Я чувствовал полное опустошение и не мог его ничем объяснить. Возможно, дело было в женитьбе и особенно в беременности Бриджит. Вероятно, эти серьезные перемены в жизни нарушили мою концентрацию или породили во мне какой-то конфликт интересов. Ведь я точно знал, чего хочу: иметь жену, детей, жить хорошо и достойно — и вместе с тем реализовать отпущенный мне теннисный потенциал до последней капли. Больше десяти лет я побеждал других, чтобы заработать на жизнь, вкладывая в эту задачу всю свою умственную, физическую и нервную энергию. Я побеждал других! Вот что я делал, вот кем я был. И теперь я должен спросить себя: «Остаюсь ли я прежним?»
Когда я вернулся в наш дом после матча с Бастлем, то едва мог сдержать слезы.

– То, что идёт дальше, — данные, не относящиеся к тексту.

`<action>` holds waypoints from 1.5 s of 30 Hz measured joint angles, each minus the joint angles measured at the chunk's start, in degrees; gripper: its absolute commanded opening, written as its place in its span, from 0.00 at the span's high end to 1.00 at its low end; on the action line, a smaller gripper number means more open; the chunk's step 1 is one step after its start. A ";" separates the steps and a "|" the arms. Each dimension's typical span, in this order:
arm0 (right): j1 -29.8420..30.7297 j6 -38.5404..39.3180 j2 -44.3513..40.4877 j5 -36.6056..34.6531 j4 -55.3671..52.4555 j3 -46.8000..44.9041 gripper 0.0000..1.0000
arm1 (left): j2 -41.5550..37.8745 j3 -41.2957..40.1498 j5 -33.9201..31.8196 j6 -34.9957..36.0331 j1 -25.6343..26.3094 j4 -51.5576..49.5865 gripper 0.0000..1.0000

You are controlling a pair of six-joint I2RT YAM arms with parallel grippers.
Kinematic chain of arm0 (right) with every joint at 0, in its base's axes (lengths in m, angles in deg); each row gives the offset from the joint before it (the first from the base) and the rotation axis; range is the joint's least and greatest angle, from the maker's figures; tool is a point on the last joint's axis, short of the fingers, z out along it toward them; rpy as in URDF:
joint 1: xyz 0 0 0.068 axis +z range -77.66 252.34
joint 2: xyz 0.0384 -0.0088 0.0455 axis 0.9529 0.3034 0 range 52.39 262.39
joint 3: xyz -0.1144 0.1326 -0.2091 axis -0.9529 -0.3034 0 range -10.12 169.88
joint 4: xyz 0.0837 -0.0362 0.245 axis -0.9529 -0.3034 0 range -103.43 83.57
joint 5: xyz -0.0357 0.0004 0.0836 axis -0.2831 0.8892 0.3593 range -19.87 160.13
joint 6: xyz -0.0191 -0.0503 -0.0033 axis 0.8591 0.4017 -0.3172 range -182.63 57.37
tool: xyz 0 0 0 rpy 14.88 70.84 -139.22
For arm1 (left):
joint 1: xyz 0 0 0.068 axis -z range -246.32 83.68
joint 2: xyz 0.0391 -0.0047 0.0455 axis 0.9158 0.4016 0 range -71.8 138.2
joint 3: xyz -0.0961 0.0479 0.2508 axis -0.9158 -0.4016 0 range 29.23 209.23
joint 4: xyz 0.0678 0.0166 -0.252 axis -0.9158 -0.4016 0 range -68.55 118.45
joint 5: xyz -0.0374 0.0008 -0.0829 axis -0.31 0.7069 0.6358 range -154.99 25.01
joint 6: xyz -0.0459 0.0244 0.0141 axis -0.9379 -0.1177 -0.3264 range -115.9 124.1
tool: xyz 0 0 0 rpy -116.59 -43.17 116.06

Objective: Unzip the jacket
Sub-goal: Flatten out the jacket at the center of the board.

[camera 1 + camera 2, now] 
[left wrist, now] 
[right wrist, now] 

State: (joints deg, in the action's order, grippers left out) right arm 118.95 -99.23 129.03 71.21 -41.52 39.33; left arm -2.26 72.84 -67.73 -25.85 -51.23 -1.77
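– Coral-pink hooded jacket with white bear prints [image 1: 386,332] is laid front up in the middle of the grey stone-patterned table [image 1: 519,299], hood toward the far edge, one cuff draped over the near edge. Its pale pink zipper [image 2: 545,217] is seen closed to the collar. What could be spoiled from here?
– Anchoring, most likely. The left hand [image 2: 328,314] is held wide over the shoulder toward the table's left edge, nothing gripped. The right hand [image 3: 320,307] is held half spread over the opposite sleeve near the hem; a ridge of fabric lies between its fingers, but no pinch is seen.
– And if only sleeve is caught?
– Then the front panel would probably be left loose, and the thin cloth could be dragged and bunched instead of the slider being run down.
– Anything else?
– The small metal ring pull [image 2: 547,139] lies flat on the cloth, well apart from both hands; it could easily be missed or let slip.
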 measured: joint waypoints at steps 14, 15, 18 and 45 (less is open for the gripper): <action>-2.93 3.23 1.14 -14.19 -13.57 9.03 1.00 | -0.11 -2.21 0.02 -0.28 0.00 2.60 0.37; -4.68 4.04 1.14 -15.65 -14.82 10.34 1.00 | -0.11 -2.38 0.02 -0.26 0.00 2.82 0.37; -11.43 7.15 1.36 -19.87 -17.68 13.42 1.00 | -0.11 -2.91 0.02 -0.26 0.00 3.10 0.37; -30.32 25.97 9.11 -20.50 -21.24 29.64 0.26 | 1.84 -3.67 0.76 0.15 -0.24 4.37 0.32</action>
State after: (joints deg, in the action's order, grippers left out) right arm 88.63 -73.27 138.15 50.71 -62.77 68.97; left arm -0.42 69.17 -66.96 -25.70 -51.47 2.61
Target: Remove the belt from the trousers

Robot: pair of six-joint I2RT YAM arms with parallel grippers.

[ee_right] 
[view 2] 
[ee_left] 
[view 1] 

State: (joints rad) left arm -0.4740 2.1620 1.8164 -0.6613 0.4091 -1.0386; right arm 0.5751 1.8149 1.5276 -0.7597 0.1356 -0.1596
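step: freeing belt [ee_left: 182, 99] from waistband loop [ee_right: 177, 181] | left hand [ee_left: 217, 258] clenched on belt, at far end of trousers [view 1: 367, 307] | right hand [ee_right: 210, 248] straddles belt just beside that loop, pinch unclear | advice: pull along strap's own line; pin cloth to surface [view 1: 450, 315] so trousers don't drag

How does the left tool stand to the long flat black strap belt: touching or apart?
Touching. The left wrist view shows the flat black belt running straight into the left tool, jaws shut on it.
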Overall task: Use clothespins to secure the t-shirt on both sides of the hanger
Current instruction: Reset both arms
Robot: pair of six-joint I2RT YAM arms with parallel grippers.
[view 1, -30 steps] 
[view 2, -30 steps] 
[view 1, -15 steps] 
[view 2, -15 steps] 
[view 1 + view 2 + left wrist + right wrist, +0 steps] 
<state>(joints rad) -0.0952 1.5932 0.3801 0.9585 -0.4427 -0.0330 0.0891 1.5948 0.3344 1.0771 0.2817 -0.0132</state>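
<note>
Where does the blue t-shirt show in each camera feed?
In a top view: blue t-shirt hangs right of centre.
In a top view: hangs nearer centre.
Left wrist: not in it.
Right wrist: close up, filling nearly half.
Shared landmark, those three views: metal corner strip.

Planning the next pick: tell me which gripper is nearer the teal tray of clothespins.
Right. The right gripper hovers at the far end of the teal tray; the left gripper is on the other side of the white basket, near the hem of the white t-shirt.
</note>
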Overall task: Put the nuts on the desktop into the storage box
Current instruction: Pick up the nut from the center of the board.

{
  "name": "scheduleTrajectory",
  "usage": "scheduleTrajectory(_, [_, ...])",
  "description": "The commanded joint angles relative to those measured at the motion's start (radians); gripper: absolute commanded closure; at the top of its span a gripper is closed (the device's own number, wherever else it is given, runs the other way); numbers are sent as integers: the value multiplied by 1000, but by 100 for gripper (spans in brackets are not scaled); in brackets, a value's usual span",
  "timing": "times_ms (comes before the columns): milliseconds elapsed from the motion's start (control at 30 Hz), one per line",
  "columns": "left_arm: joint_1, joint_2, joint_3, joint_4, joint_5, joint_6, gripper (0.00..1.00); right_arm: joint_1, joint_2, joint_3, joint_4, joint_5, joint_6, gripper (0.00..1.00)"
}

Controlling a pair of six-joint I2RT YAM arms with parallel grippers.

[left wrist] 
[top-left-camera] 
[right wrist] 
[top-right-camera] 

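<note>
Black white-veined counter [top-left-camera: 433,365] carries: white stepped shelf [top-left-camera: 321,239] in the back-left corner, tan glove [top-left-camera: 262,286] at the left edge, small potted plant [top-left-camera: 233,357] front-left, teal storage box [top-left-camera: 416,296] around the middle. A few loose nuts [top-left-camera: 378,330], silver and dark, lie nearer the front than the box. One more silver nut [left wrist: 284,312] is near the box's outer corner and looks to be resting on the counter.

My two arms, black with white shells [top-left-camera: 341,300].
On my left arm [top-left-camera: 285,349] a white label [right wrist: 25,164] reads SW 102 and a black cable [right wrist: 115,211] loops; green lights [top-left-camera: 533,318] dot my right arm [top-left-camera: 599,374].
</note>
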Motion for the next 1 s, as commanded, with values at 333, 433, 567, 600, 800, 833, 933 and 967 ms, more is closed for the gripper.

Это тоже выбило меня из колеи — раньше я всегда справлялся с подобной слабостью. Я говорил себе: «Боже мой — да ведь это всего-навсего теннисный матч!» И вдруг теперь все иначе...
Когда мы вернулись в Лос-Анджелес, вопросов больше не было — я выпадал из гонки, и чем очевиднее это становилось, тем чаще представали передо мной роковые слова: «Пора уходить!»
Однако, несмотря на все проблемы, свалившиеся на меня в первой половине 2002 г., уходить я пока не собирался, хотя передо мной во всей красе стоял один из самых неприятных для любого игрока оппонентов — растущий, неотступный хор критиков, убежденных в необходимости отправить меня на покой. В политике существует понятие «большая ложь». Суть его в следующем: вы можете лгать сколь угодно беспардонно и нагло, но если вы это делаете долго и громогласно, захватывая достаточно широкую аудиторию, — люди начинают вам верить.
Мой уход был проблемой того же порядка. Если множество людей регулярно спрашивают, не собираетесь ли вы уйти, строят подобные предположения или высчитывают, когда именно это произойдет, то вы поневоле начинаете думать, что, возможно, час действительно пробил. И если только вам не свойственно полное равнодушие к общественному мнению, у вас начинается внутренний разлад: «Может, ты сам себя морочишь? Может, нужно и впрямь подумать о том, чтобы наконец поставить точку?» Голоса звучали все громче, все назойливее и нетерпеливее. Мне было все труднее не прислушиваться к ним, хотя умом я понимал, что они никак не должны влиять на мое решение.